WHAT IS NEEDED
Every line of the material must be written out again unchanged.

● ● ● ●

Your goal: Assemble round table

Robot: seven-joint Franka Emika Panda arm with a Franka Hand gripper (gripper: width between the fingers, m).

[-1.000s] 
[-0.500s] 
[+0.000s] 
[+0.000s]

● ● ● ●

SOLUTION TO THIS EXERCISE
Your goal: Assemble round table

Robot: seven-joint Franka Emika Panda arm with a Franka Hand gripper (gripper: width between the fingers, m).

[-1.000s] 
[-0.500s] 
[+0.000s] 
[+0.000s]

The exercise has been fully answered.